Ultimate cause: why a behavior occurs (in context of natural selection)
- How does the behavior help the animal survive and reproduce?
- How does the “nature” component affect behavior (ie what is the evolutionary basis of the behavior)?
Types of Behavior
- Behavior can be innate or learned
- Innate behaviors: developmentally fixed
- Hereditary, born behaviors, do not need to learn them
- Experience during growth has no obvious effect
- Learned behaviors: depend on environmental influence
- Experiences DO affect these behaviors
- High variation in a population
Innate Behaviors
- Fixed action patterns (FAPs): a sequence of unlearned acts directly linked to a stimulus
- Actions are unchangeable
- Carried out to completion
- Triggered by a sign stimulus (external cue)

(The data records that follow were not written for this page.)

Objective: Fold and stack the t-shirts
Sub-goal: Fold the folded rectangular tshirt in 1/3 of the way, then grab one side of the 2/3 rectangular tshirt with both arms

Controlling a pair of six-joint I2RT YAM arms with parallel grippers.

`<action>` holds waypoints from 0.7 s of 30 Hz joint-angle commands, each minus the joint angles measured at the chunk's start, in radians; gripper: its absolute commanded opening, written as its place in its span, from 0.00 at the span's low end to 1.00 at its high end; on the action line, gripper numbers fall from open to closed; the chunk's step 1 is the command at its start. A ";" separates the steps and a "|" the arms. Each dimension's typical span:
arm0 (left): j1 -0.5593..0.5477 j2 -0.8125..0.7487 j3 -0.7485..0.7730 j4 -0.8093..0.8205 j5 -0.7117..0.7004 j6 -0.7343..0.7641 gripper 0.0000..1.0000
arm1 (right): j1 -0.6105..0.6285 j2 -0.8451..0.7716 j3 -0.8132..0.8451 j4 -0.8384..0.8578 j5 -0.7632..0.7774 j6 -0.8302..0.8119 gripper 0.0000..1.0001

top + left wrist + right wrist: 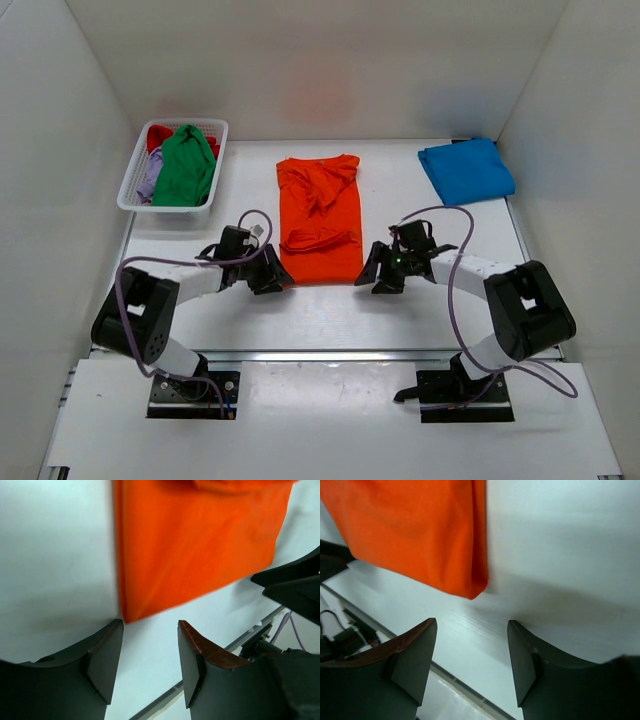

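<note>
The left gripper (268,272) and the right gripper (380,272), both with fingers apart and empty.
The bright orange cloth t-shirt (320,215) lies spread between them, one near corner of it just ahead of each gripper.

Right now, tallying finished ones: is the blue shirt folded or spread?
Folded: the blue shirt lies as a compact rectangle, no sleeves sticking out.

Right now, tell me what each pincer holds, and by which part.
Nothing. The left pincer and right pincer are open, each short of a near corner of the orange shirt.
</note>
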 commanded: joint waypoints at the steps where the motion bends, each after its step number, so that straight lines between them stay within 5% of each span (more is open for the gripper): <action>1: -0.013 -0.121 -0.091 0.106 -0.083 -0.091 0.59 | 0.015 -0.069 -0.081 0.186 0.039 0.166 0.56; 16: -0.088 -0.137 -0.156 0.163 -0.238 -0.230 0.58 | 0.019 0.049 -0.155 0.390 0.053 0.297 0.51; 18: -0.098 -0.106 -0.161 0.196 -0.226 -0.260 0.53 | 0.019 0.061 -0.146 0.395 0.068 0.303 0.41; 20: -0.099 -0.083 -0.154 0.236 -0.210 -0.277 0.40 | 0.023 0.075 -0.122 0.400 0.060 0.297 0.12; 21: -0.098 -0.076 -0.145 0.241 -0.201 -0.279 0.19 | 0.021 0.090 -0.102 0.383 0.056 0.288 0.00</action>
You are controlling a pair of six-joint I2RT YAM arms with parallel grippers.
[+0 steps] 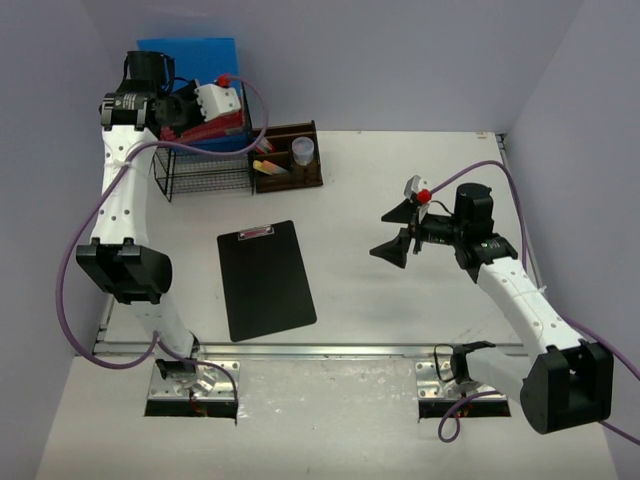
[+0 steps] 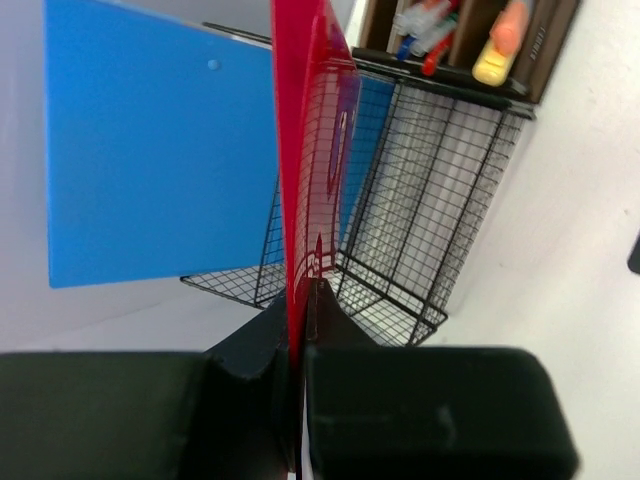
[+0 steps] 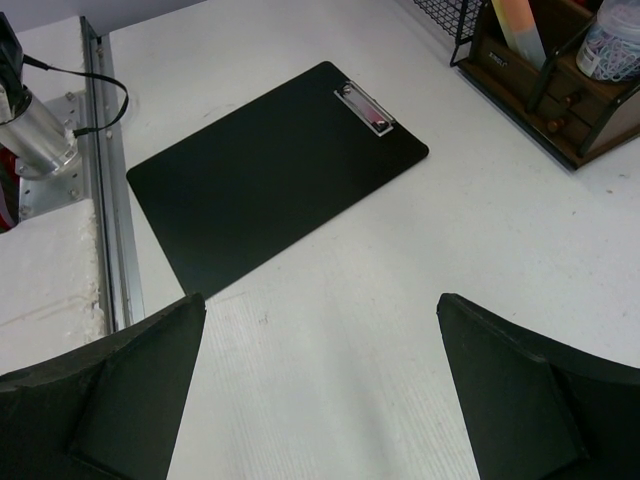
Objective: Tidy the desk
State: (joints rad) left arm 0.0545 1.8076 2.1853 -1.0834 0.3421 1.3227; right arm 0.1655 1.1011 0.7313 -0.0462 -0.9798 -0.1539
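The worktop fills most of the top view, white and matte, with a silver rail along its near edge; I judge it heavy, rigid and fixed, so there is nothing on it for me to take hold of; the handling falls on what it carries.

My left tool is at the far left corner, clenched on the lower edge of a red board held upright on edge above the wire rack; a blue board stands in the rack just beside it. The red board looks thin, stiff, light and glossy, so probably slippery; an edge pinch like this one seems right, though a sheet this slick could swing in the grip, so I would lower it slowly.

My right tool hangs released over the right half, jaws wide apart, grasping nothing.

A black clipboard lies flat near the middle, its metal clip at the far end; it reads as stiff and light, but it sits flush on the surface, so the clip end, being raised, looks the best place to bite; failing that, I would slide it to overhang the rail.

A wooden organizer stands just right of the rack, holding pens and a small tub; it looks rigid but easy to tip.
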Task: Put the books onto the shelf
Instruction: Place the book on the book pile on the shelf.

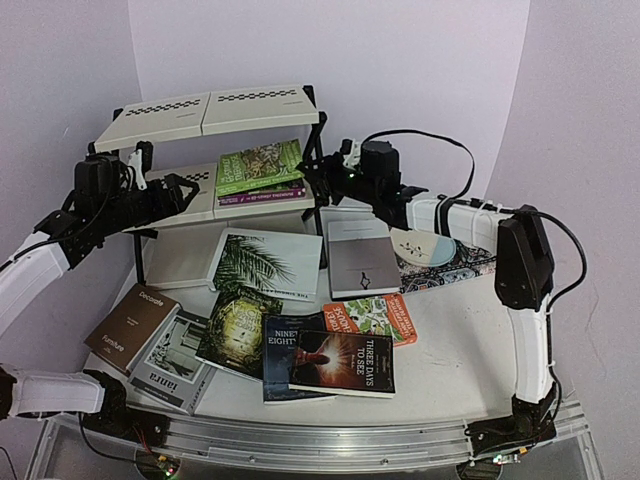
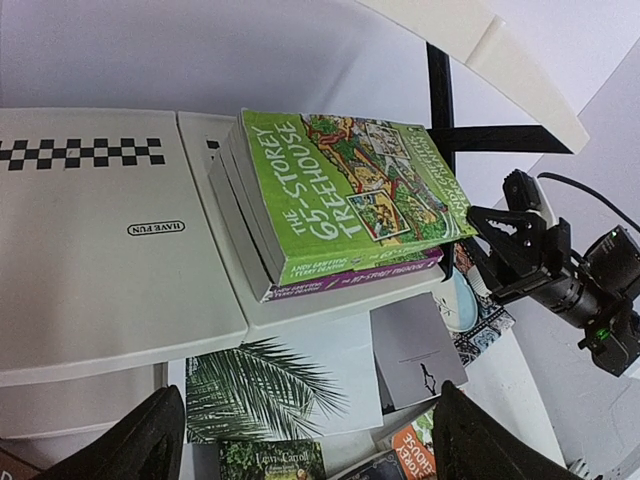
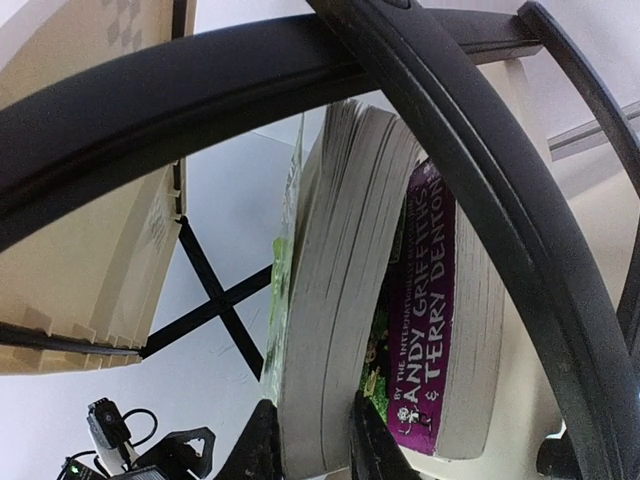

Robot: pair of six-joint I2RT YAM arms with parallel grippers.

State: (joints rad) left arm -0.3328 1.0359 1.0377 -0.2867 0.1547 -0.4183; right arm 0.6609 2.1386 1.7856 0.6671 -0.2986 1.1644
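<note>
Where the table meets the wall, the shelf stands with its cream tiers. Flat on the table in front of it lie the palm book and, just beside it, the grey book. Nearer the arms sit the brown book, overlapping dark novels and the orange book. On the right half of the tier under the top one, the green book lies on the purple book. The right gripper is at the stack's right edge, its fingers closed across the green book's page edge. The left gripper hovers by that tier's left half, spread wide, holding nothing.
</note>
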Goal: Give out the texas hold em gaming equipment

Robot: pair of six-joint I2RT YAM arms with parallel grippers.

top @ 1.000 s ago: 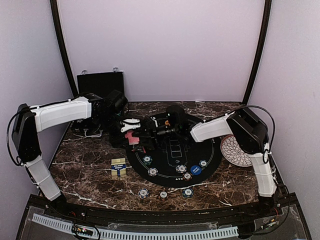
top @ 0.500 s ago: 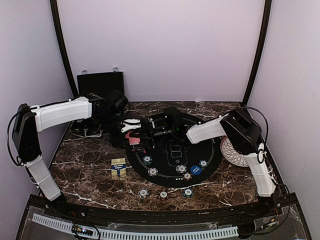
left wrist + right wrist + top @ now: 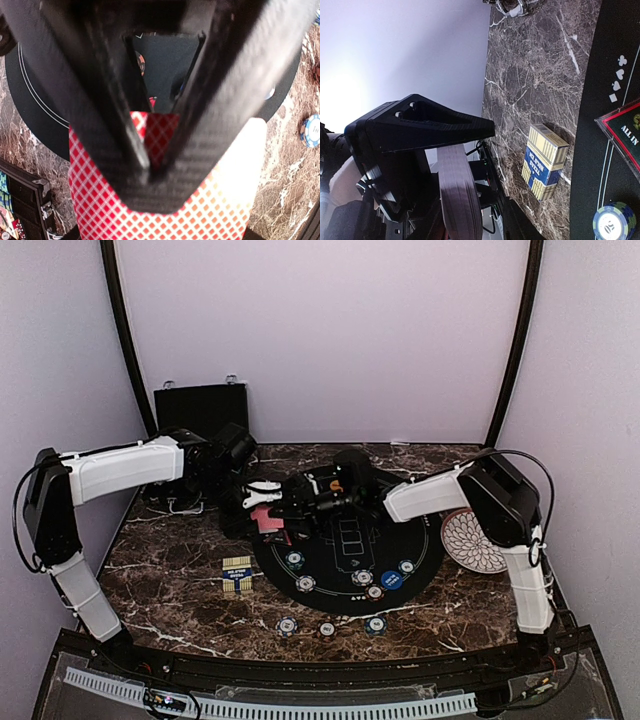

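Observation:
My left gripper (image 3: 262, 502) is shut on a deck of red-backed playing cards (image 3: 266, 521) and holds it above the left rim of the round black mat (image 3: 345, 545). The left wrist view shows its fingers (image 3: 125, 150) pinching the cards (image 3: 165, 215). My right gripper (image 3: 305, 502) is open right beside it. In the right wrist view the deck's edge (image 3: 460, 195) stands between its spread fingers (image 3: 420, 125). Several striped chips (image 3: 306, 583) and a blue button disc (image 3: 391, 580) lie on the mat. Three chips (image 3: 326, 629) lie on the marble in front of it.
A yellow and blue card box (image 3: 237, 573) lies left of the mat, also in the right wrist view (image 3: 545, 162). A white patterned plate (image 3: 470, 540) sits at the right. The black case (image 3: 200, 406) stands at the back left.
My right gripper reached left toward the held deck, then drew back a little to the right. My left gripper and the deck have barely moved.

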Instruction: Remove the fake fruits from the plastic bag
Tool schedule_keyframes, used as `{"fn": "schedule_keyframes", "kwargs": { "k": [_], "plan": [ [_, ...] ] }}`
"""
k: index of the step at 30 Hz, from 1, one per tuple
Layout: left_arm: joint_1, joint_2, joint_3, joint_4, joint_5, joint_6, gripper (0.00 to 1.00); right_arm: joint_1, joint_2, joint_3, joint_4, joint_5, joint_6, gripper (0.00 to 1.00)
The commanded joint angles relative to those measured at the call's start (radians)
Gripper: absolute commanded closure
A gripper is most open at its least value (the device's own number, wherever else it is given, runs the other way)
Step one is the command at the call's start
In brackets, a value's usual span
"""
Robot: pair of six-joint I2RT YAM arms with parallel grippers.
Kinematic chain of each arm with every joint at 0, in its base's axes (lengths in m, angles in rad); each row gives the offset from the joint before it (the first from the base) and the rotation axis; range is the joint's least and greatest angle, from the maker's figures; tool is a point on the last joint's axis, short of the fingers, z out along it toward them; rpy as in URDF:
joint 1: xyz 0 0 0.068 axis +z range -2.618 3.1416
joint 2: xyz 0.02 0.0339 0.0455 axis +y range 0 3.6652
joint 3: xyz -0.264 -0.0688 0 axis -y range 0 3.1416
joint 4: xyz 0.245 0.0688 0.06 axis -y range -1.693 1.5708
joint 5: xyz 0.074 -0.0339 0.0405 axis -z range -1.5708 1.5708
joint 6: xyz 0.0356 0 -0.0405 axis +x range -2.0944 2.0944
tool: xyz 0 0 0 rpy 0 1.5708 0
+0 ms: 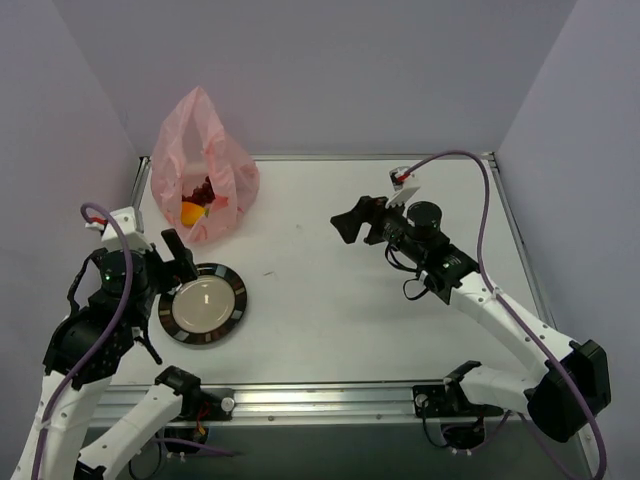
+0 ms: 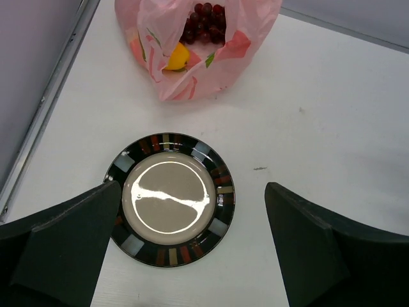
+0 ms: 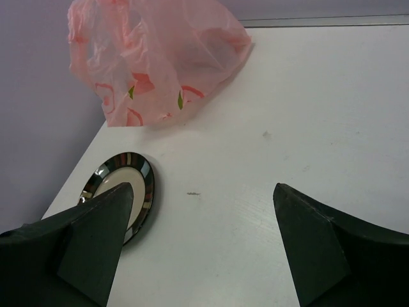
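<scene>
No fruit is out yet, so the step in hand is the first reach into the plastic bag (image 1: 203,170), which sits slumped on the worktop (image 1: 330,300) just beyond the plate (image 1: 240,298), at the far side from the arm bases. Through its gaping front the dark red grape bunch (image 2: 204,22) shows, with the orange-yellow mango (image 2: 177,56) just below it, nearer the plate. The peach is not in sight, probably hidden under the film.

The left pincer (image 2: 192,192) hangs over the plate, released and empty, its jaws spread wide to either side of the rim. It is the nearer of the two and looks best placed to go in. The mango seems the easier first pick, since it lies at the lip on the plate side. A good approach would go low through the opening and close across the mango's narrow width without catching plastic.

The right pincer (image 3: 203,188) is also released and empty, well apart from the plate out over bare worktop and facing the bag. It could pin or lift a handle so the thin bag does not drag along.

The main obstacles are the loose pink folds around the opening and the handles standing above. The plate lies between the left arm and the bag, so a low sweep risks knocking it. A small dark speck (image 2: 259,169) beside the plate is harmless.
</scene>
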Motion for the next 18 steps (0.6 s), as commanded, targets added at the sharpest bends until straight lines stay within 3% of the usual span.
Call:
{"fn": "schedule_keyframes", "kwargs": {
  "k": [1, 10, 12, 14, 18],
  "plan": [
    [-0.003, 0.082, 0.037, -0.012, -0.047, 0.002, 0.06, 0.038, -0.003, 0.066, -0.002, 0.016, -0.027, 0.13],
    [0.036, 0.386, 0.224, 0.167, -0.179, 0.074, 0.06, 0.164, 0.184, 0.207, 0.002, 0.079, -0.053, 0.1],
    [0.093, 0.464, 0.269, 0.201, -0.132, 0.085, 0.06, 0.185, 0.23, 0.268, 0.004, 0.082, -0.061, 0.09],
    [0.217, 0.524, 0.307, 0.21, -0.014, 0.079, 0.06, 0.197, 0.308, 0.317, -0.001, 0.078, -0.062, 0.08],
    [0.319, 0.718, 0.408, 0.215, 0.042, 0.111, 0.06, 0.227, 0.446, 0.442, -0.004, 0.067, -0.088, 0.07]
  ]
}}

- Example: stickleback fish
- Innate behaviors are inherited
- Unlearned behavior
- Environmental indifference - performed the same way by all members of a species
- Ensures that activities essential to survival are performed correctly without practice
- Eg. goose
- Migration: a regular, long-distance change in location
- Triggered by environmental cues
- Sun’s position
- Earth’s magnetic field
- Celestial cues
- Signal: a stimulus generated and transmitted from one animal to another; animal communication
- Examples: visual, auditory, tactile, electrical, chemical
- Pheromones: chemicals emitted by members of a species that can affect other members of the same species
- Stimulus response chains: when a response to a stimulus serves as the next stimulus for a behavior
- Seen in animal courtships
- Body movement
- Example: waggle dance in bees
Communication and Signals
- Pheromones: chemicals emitted by members of one species that affect other members of the species (eg. Queen bee, fruit fly, fish)
- Visual signals: eg. warning flash of white of a mockingbird's wing
- Tactile (touch): eg. male fruit fly taps female fly
- Auditory signals: screech of blue jay or song of warbler
Directed Movements (Innate Behaviors)
- Directed movements: movements towards or away from a stimulus
- Kinesis: random movement in response to a stimulus; non directional
- Taxis: directional movement towards (positive) or away from (negative) a stimulus
- Phototaxis: movement in response to light
- Chemotaxis: movement in response to chemical signals
- Geotaxis: movement in response to gravity
Learned Behaviors
- Learning: the modification of behavior based on specific experiences
- Imprinting: a long-lasting behavioral response to an individual
- Happens during a sensitive period of development (usually very early in life)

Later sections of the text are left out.